* _Assignment_:
No pictures, please. Output the lines from the start of the data through the line that contains "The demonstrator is", both included, exactly as they stand.

+--

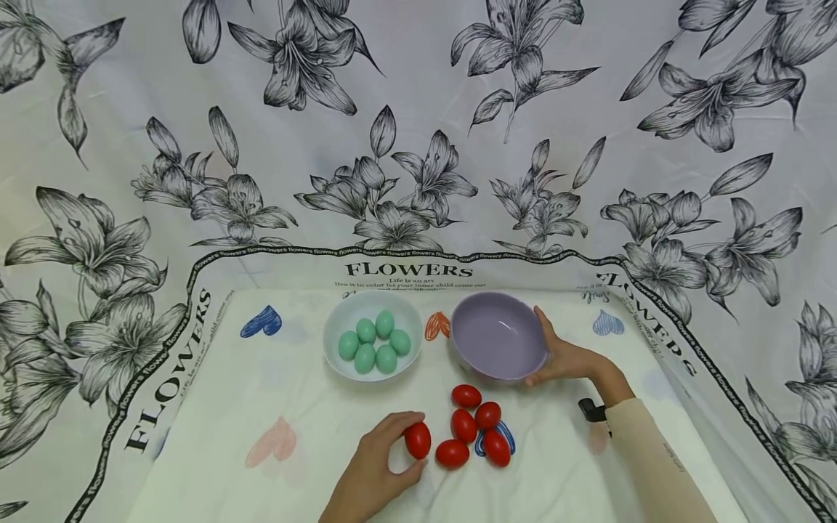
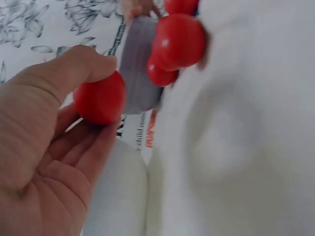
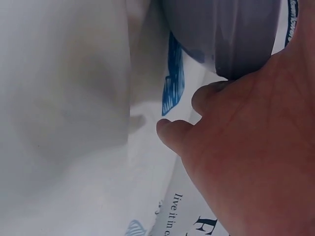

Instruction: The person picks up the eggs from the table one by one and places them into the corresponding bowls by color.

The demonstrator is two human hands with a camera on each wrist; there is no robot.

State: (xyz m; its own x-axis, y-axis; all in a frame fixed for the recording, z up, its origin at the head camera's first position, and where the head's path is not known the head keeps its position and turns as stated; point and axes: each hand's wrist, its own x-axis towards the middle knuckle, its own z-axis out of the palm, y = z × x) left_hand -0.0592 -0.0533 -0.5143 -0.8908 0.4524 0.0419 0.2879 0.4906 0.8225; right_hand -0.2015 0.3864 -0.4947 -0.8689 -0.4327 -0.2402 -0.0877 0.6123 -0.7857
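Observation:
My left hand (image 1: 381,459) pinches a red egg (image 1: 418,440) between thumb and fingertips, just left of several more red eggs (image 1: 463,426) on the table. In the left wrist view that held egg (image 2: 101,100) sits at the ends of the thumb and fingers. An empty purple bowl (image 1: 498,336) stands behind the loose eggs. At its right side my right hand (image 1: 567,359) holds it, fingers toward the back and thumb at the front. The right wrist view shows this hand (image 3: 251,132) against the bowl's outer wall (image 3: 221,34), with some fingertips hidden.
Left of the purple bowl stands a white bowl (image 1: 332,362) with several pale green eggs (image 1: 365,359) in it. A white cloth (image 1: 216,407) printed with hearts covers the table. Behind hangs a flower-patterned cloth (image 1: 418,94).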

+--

* _Finished task_:
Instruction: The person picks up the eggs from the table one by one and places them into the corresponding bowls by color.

The demonstrator is two human hands with a camera on each wrist; there is no robot.

Here the exercise is finished.